They're back, or haven't you noticed?
What you seem to advocate is the ability of a single individual to become a financial hold out and make unreasonable profit even to bankrupt a project, sort of like the EPA does now.
Wouldn't happen with a functioning options market, as I already explained.
I think Kelo was clearly wrong.
Constitutionally it was correct per the Tenth Amendment. As a matter of justice to the Kelo family it was a travesty. You can read more about that, particularly as regards selective incorporation here. The problem is that when any law is defined and enforced by the FedGov, there is only ONE way it is defined and enforced. With Federalism, we get to find out how better to manage the principle.

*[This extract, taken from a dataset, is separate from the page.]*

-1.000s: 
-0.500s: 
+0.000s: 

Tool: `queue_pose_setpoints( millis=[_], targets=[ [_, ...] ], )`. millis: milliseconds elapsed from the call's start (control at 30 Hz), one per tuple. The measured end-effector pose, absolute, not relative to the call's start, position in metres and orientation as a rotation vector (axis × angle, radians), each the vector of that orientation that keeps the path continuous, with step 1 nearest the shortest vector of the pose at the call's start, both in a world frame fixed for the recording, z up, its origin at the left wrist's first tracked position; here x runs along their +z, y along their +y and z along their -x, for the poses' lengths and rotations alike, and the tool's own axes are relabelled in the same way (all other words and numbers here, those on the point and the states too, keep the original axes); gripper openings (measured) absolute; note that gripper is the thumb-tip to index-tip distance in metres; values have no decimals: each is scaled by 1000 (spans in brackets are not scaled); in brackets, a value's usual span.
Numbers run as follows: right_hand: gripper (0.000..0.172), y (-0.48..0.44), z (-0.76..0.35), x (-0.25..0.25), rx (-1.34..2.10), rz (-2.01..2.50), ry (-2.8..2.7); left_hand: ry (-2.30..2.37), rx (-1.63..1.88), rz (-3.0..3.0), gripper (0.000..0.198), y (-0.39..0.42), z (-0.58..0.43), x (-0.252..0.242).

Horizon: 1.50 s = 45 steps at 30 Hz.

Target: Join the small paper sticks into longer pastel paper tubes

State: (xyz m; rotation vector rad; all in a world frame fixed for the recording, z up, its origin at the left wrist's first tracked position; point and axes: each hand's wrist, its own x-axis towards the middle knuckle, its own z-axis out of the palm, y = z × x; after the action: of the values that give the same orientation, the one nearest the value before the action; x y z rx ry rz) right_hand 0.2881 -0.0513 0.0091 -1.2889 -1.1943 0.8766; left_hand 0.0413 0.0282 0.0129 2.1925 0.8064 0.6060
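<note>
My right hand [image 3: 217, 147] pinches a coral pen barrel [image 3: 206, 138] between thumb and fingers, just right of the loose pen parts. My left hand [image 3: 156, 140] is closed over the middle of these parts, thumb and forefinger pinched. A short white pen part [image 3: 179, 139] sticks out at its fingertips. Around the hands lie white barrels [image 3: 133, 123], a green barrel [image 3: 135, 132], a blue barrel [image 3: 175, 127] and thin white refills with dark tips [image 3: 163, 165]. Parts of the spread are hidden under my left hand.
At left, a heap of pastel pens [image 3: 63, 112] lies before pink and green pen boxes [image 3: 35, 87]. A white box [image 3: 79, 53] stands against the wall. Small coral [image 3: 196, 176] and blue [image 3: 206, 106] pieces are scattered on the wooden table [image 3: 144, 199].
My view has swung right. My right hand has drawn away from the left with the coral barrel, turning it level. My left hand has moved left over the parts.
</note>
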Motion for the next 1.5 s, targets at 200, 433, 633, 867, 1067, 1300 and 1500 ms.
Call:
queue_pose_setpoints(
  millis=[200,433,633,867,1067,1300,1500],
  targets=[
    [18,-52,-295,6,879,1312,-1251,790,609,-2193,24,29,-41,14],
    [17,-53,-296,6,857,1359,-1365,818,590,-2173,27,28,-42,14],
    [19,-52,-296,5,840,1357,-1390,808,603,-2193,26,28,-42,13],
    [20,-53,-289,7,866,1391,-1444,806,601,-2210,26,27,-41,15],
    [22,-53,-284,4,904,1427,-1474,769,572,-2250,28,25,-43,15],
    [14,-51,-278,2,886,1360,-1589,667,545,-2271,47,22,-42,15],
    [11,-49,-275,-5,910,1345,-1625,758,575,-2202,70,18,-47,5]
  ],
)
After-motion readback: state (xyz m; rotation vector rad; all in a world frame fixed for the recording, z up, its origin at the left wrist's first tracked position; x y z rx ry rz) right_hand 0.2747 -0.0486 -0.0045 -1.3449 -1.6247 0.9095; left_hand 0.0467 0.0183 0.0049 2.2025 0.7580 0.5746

I can remember as a youngster we had 25 cycle electricity
Yup, you're a late-19th-early 20th Century guy all righty. Consider "go metric." You know who killed it? It wasn't Americans. When the world aircraft industry found out what the cost to THEM would be, the whole thing died. Once computerized equipment was available, it really didn't matter from a manufacturing perspective any more and the costs of conversion then outweighed the benefits. Consider too the differences between 22VAC 50Hz power and our 110VAC at 60Hz. These days the electronics can deal with either. Same with motors and variable frequency electronic drives. So this idea that universal standards are some kind of advantage is wildly oversold these days.
Come on you know why DC was impractical, Tesla killed that off early on.
I was born in 1938 in a very small town in Oklahoma, so I remember when we barely had electric lights at all in small towns and rural areas.
Metric made it to spark plug threads because they actually stayed in the cylinders. The public would never have voluntarily accept metric, still wouldn't in my opinion.